SPECTRUMDNA, INC. SUBSCRIPTION AGREEMENT
The
undersigned (hereinafter “Subscriber”) hereby confirms his/her/its subscription
for the purchase of Units (the “Units”) of SpectrumDNA, Inc., a Delaware
corporation (the “Company”), with each Unit consisting of one million
(1,000,000) shares of Common Stock, par value $.001 per share (the “Common
Stock”), of the Company, and one million (1,000,000) Common Stock Purchase
Warrants (individually, the “Warrant”, and collectively, the “Warrants”). Each
Warrant will entitle the holder thereof to purchase at any time from the final
closing of the Private Placement (as hereinafter defined) through five (5) years
thereafter one share of Common Stock at a price of twenty five cents
($0.25) per share. (The Units, Common Stock, Warrants and Common Stock
underlying the Warrants are sometimes herein collectively referred to as the
“Securities”).
In
connection with this subscription, the Subscriber and the Company agree as
follows:
1. Sale and Purchase of
Securities.
(a) The
Company hereby agrees to sell to the Subscriber and the Subscriber hereby agrees
to purchase from the Company the number of Units of the Company set forth on the
signature page hereof. The Subscriber has hereby delivered and paid concurrently
herewith the purchase price (the “Purchase Price”) set forth on the signature
page hereof required to purchase the Units subscribed for hereunder which amount
has been paid in U.S. Dollars by wire transfer or check, subject to
collection.
(b) The
Subscriber understands and acknowledges that this subscription is part of a
proposed placement (the “Private Placement”) by the Company of up to twenty (20)
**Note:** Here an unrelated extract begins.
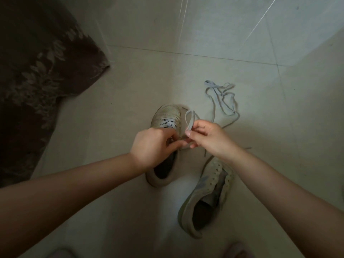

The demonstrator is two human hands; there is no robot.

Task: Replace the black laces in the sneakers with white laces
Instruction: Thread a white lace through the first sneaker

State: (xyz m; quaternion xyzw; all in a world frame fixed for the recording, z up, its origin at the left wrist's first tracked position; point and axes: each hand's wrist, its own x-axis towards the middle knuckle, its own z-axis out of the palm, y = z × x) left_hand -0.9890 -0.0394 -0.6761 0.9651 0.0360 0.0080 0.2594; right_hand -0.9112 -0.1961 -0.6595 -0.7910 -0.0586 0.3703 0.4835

Units at a purchase price of one hundred thousand dollars ($100,000) per Unit,
subject to an over-allotment of up to an additional five (5) Units, with each
Unit consisting of one million (1,000,000) shares of Common Stock and one
million (1,000,000) Common Stock Purchase Warrants, which offering is being made
on a “best efforts minimum/maximum” basis, meaning fifteen (15) Units
($1,500,000) must be sold, and that upon acceptance of subscriptions totaling at
least fifteen (15) Units a closing will occur and the funds net of expenses will
be immediately available to the Company. Thereafter, additional
closings may occur until the maximum number of Units is fully subscribed for
during the offering period or until the offering is terminated. The
Subscriber understands that until payment for at least fifteen (15) Units
($1,500,000) has been received, all moneys paid by investors for the Units will
be promptly deposited in a non-interest bearing escrow account. If
fifteen (15) Units are not sold and paid for within ninety (90) days from the
date of the Private Placement Memorandum (the “Private Placement Memorandum”)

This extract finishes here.